Natural slate is widely used in the building of house roofs. The natural beauty of slate enhances the design and appearance of buildings no other roof materials can match that.
Natural slate roofs are one of the most durable roofing materials available. If you plan to own and build your home to last, slate roofing will provide an excellent return on your investment. In this article, we’ll answer some common questions on natural roof slates and compare the different slate roof tiles available to roofers and self-builders in Ireland so you can make an informed decision on what natural slate roof would be best for your project.
What is a natural slate roof?
A natural slate roof is a roofing system constructed using slabs of natural stone, typically derived from quarries. These slates are often used for roofing because of their durability, longevity, and aesthetic appeal. They provide an attractive and weather-resistant covering for residential and commercial buildings. Natural slate roofs are known for their classic and elegant appearance and are valued for their longevity and low maintenance requirements.
What is the best natural slate for roofing?

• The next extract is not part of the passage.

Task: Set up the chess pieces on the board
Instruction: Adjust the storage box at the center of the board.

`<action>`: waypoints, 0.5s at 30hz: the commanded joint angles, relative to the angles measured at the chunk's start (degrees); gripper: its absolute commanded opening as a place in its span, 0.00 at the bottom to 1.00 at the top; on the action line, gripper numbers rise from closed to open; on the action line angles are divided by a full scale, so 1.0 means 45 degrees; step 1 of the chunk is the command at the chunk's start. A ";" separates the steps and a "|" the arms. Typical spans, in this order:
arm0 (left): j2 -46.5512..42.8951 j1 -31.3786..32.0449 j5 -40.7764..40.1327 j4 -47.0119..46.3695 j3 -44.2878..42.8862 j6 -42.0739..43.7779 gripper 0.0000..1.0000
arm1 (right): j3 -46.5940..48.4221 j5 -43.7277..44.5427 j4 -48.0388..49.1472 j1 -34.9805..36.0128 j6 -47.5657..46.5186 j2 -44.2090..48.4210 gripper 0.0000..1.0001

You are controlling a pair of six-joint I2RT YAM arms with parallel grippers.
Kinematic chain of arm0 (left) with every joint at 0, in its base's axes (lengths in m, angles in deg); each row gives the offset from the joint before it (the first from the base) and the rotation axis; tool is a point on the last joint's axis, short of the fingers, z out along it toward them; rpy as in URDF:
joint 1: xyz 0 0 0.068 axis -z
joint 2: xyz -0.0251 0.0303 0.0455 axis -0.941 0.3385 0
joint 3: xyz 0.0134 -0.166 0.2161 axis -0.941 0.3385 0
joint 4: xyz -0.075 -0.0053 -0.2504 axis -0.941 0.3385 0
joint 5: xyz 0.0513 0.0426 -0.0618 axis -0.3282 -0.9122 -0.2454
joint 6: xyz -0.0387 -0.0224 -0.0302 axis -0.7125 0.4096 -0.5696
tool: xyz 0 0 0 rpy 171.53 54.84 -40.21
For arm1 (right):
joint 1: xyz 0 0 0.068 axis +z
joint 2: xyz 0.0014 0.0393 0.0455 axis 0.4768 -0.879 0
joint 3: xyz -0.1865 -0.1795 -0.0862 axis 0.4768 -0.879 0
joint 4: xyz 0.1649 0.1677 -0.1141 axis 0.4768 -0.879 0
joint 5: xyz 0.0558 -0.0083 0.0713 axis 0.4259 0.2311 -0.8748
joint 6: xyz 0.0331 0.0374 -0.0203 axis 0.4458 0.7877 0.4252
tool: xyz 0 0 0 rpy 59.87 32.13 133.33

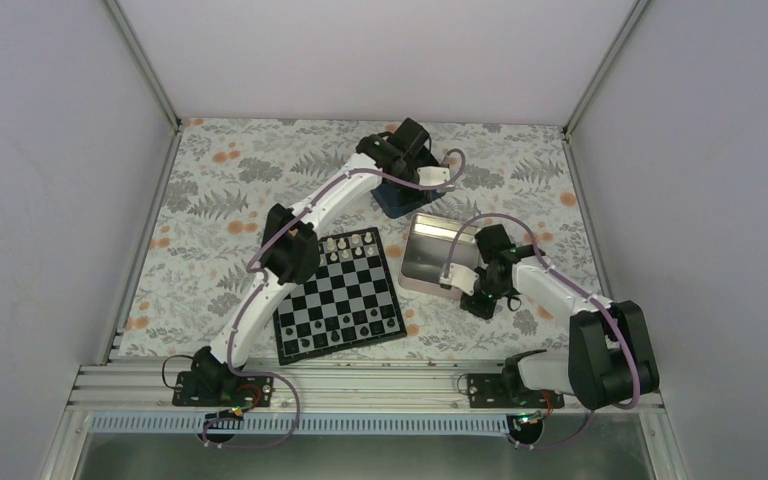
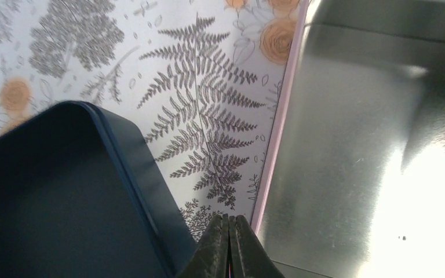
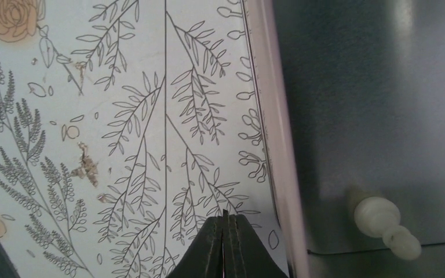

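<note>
The board (image 1: pixel 340 293) lies flat at the table's middle. Several cream-white chess pieces (image 1: pixel 348 245) stand on its far rows and black pieces (image 1: pixel 335 328) on its near rows. One white piece (image 3: pixel 386 225) lies inside the silver tin (image 3: pixel 382 104), near its pink rim. My right gripper (image 3: pixel 225 219) is shut and empty, over the cloth just outside that rim; it also shows in the top view (image 1: pixel 479 299). My left gripper (image 2: pixel 230 220) is shut and empty, over the cloth between the dark blue box (image 2: pixel 46 197) and the tin (image 2: pixel 371 150).
The open silver tin (image 1: pixel 434 253) sits right of the board, the dark blue box (image 1: pixel 396 200) just beyond it. The left arm stretches across the board's far left corner. White walls close the table's left, far and right sides.
</note>
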State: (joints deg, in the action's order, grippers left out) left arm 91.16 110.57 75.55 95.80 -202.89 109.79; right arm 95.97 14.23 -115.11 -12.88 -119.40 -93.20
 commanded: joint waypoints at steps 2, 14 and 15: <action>0.0727 0.0071 -0.0373 -0.0264 -0.0119 0.0185 0.02 | -0.0031 -0.0080 0.0665 -0.0153 0.0109 -0.0063 0.04; 0.1260 0.0084 -0.1145 -0.0350 -0.0078 0.0368 0.02 | 0.0084 0.0010 0.1006 -0.0238 0.0151 -0.0092 0.04; 0.1304 0.0093 -0.1153 -0.0202 -0.0068 0.0434 0.02 | 0.0113 0.0054 0.1082 -0.0330 0.0192 -0.0080 0.04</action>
State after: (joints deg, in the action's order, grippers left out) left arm 95.79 110.59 70.87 94.11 -202.84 110.23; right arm 95.97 14.23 -112.51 -13.28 -119.40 -93.37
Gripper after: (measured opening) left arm 0.023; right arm 0.041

The best natural slate for roofing can vary depending on your specific requirements and budget. However, Welsh slate is often considered one of the best choices due to its exceptional quality and durability. It comes in two primary colours: heather (purple) and blue-grey. Other good options include high-grade Spanish slate and high-quality Canadian slate. It’s essential to consider factors like quality, availability, cost, and the specific needs of your project when choosing the best slate for roofing.
How to choose a high-quality slate?
To choose a high-quality slate for roofing, consider the following factors:
- Origin: Slate from regions with a strong geological and mining tradition, such as Spain and Wales, tends to be of higher quality.
- Type: Tectonic slate, like Spanish slate, is generally more reliable in terms of quality.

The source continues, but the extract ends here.